Distribution of M13 bacteriophage by CED in 4 nonhuman primates*
Tracking of Infusion Using MRI
Immediately before infusion, MRI coordinates (T1-weighted, coronal images) were obtained to confirm accurate cannula placement at the target site of interest (thalamic gray matter or frontal white matter). During the infusions, coronal T1-weighted MRI studies (slice thickness 1 mm without spacing) were obtained on a 3-T machine constantly at 8-minute intervals until infusion completion.
Analysis of MRI Findings for Gd-DTPA Distribution
As previously described,14
the Vd of Gd-DTPA on the MRI studies was analyzed using a Sun Microsystems, Inc. workstation running MEDx 3.4 software (Sensor Systems, Inc.). A 10% threshold segmentation analysis was performed to calculate the Vd of imaged Gd-DTPA. This Vd was compared with the Vi to obtain the Vd:Vi ratio.
Analysis of M13 Bacteriophage Distribution and Perfused Tissue
Three days after infusion, primates were killed with administration of intravenous sodium pentobarbital (90 mg/kg). Transcardiac perfusion was performed with 0.5 L of 10% heparinized saline and 1 L of 4% paraformaldehyde. Brains were removed after perfusion and fixed in 4% paraformaldehyde. Brains were then washed with PBS, placed in a 30% sucrose solution in 0.01 M PBS for cryopreservation, and then sectioned through the infusion site at 40 μm on a freezing sliding microtome.
Immunostaining for M13 bacteriophage was performed on every sixth serial section (40-μm thickness). Each section was washed 3 times in PBS and blocked in 1% hydrogen peroxide. Sections were washed again in PBS and blocked using background sniper (Biocare Medical). The sections were incubated with primary monoclonal mouse anti-M13 antibody (GE Healthcare, Inc.) overnight. After washing, the sections were incubated with secondary MACH 2 mouse HRP-polymer antibody (Biocare Medical) for 1 hour. The reaction product was visualized using diaminobenzidine and hydrogen peroxide, and tissue was mounted on glass slides, dehydrated, and coverslipped with mounting media.

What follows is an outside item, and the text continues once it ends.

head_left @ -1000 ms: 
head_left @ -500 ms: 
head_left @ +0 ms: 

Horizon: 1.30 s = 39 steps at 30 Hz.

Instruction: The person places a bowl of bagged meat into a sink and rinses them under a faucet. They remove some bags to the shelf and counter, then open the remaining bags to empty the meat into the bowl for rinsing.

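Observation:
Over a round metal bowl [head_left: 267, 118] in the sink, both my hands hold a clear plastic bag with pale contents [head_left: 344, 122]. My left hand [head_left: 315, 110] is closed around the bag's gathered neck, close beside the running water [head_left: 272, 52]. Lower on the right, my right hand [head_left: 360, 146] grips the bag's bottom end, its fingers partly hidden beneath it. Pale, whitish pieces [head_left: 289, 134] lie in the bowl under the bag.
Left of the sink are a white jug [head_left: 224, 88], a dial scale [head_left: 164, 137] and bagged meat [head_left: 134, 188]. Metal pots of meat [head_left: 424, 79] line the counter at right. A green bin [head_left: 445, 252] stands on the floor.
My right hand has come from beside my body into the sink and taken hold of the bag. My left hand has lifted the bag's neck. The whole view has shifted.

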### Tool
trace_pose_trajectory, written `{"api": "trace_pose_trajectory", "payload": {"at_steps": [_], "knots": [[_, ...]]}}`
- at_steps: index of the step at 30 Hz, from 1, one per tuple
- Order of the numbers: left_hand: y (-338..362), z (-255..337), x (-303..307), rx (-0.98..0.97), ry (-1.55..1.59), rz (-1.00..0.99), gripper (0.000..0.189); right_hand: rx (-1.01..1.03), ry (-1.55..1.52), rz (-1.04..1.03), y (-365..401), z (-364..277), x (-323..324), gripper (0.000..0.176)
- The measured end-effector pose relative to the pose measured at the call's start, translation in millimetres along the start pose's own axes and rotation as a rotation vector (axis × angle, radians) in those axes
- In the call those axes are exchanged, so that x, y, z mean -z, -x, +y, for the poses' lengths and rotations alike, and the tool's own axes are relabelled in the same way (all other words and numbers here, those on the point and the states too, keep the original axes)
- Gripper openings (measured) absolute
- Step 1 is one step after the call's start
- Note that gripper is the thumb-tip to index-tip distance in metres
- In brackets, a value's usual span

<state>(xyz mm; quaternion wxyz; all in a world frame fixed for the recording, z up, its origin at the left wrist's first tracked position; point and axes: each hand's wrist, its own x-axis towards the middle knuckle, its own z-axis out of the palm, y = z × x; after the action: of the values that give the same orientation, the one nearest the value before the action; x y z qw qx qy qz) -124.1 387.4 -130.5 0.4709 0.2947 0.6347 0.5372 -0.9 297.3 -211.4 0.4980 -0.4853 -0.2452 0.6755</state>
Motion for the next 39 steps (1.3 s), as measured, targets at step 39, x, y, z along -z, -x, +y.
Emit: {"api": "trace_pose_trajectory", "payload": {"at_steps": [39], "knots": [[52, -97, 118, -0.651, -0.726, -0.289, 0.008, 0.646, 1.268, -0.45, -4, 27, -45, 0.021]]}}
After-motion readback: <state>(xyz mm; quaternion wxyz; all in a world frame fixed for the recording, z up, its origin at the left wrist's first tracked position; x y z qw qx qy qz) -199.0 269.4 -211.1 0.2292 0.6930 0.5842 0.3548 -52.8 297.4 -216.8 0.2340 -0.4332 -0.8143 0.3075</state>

Fixed and coverslipped slides were digitized on low-power microscopy using AxioVision software (version 4.8; Carl Zeiss, Inc.), and the distribution of M13 bacteriophage was determined using ImageJ software (NIH ImageJ, version 1.44). The Cavalieri method was used to calculate the Vd from serial sections immunostained for M13 bacteriophage.
We performed H & E and Nissl staining on adjacent representative sections extending from the cannula and infusion sites for a qualitative assessment of changes in tissue architecture and toxicity.
Excel (Microsoft Corp.) and Prism (Graphpad Software) software programs were used for statistical analysis and graphical representation of the results. A Student t-test was performed, with a p value set at 0.05.